TASK PROMPT: Every line in the data below that holds "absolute" should be found and copied.

MATERIAL SHOWN:

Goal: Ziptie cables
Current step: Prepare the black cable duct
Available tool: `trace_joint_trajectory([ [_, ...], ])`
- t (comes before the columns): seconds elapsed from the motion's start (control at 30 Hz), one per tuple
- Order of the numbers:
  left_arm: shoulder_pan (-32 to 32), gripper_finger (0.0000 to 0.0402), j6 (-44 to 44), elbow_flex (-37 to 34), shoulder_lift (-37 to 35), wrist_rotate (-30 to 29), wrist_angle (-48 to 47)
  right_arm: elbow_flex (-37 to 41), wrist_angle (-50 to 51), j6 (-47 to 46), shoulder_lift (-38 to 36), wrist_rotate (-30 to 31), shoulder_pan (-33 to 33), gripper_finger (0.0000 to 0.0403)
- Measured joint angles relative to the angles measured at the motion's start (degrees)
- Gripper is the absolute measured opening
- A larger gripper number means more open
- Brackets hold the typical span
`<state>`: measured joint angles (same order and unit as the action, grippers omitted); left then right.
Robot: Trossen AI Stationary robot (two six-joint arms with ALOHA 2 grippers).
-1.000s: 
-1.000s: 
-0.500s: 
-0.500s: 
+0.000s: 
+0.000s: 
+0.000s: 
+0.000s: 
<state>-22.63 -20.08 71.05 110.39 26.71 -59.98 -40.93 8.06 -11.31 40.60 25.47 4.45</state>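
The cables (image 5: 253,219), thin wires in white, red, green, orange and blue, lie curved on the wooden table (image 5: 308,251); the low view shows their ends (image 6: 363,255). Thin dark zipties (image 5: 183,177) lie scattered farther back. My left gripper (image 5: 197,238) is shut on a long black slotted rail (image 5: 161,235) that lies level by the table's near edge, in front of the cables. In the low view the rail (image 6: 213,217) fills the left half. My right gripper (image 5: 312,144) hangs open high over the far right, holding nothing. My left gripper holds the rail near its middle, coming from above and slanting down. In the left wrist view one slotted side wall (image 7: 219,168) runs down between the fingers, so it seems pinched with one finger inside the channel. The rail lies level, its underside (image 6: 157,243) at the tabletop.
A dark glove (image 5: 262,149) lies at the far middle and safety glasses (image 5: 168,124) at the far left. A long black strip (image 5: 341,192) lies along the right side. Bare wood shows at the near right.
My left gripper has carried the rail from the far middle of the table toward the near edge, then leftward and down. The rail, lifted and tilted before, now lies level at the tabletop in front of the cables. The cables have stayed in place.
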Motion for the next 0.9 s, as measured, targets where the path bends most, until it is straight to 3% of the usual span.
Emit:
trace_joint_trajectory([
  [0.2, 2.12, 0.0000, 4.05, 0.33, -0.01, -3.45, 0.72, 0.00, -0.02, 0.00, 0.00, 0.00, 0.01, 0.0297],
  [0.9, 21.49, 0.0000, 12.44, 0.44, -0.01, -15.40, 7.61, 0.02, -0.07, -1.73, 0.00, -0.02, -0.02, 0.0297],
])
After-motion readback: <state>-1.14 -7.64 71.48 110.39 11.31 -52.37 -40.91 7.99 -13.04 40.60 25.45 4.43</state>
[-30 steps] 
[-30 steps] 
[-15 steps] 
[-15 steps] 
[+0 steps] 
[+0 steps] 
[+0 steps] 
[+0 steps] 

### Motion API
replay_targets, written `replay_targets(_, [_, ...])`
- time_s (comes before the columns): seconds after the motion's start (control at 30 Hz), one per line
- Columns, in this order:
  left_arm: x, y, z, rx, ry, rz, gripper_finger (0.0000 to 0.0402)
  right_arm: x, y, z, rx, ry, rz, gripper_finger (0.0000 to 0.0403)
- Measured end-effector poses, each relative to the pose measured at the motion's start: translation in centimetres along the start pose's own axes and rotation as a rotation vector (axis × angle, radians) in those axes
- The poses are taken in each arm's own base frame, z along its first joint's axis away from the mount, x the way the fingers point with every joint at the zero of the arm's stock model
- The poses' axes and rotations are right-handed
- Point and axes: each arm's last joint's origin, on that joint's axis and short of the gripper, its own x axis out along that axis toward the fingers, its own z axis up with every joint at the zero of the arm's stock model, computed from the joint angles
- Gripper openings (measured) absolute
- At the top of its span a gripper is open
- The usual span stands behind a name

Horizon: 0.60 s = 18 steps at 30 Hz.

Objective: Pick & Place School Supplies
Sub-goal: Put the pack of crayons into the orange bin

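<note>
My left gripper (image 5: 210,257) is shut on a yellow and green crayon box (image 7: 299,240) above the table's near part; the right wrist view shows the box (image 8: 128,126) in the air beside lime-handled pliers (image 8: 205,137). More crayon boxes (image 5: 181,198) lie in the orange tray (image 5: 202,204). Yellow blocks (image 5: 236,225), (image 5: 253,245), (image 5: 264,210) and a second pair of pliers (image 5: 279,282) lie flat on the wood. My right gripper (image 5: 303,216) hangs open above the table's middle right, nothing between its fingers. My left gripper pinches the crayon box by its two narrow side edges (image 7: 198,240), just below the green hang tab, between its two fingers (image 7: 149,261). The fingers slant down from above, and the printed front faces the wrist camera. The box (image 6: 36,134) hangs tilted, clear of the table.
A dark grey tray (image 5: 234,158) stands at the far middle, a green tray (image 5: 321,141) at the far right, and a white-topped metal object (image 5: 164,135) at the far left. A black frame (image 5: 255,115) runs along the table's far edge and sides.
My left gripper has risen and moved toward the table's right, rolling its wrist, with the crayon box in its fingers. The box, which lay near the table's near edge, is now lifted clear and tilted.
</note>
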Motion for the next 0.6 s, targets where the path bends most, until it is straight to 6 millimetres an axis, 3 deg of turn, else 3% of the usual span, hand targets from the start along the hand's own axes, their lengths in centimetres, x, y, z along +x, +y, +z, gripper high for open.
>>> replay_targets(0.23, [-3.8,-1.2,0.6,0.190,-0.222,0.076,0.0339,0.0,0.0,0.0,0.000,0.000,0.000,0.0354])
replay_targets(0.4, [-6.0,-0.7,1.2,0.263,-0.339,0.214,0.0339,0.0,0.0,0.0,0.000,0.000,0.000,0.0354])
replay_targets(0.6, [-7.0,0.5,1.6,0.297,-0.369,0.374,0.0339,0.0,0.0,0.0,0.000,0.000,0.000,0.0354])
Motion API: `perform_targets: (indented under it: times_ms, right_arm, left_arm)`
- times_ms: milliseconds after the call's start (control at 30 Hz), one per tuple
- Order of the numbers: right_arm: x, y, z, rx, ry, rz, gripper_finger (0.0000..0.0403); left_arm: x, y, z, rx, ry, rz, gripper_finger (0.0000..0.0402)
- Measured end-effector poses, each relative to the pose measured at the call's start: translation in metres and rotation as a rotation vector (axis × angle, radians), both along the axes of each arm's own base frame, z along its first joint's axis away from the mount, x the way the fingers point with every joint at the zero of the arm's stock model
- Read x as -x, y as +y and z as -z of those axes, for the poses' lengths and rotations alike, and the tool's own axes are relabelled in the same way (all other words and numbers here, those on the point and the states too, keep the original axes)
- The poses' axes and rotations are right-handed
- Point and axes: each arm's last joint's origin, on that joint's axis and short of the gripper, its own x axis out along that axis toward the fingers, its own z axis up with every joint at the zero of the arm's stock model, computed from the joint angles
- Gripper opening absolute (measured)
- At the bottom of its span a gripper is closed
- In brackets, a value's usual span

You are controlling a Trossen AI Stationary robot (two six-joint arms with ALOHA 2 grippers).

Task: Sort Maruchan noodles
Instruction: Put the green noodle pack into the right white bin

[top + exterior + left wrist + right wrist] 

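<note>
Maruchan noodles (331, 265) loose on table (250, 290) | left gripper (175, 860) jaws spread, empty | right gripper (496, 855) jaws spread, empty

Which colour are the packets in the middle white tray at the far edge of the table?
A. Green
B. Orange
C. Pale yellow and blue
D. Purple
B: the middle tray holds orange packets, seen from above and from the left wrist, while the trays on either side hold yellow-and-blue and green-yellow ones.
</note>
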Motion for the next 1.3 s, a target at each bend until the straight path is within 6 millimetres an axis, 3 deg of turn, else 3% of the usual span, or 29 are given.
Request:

SOLUTION TO THE PROBLEM:
- Gripper is the absolute measured opening
- Gripper openings (measured) absolute
- Gripper opening absolute (measured)

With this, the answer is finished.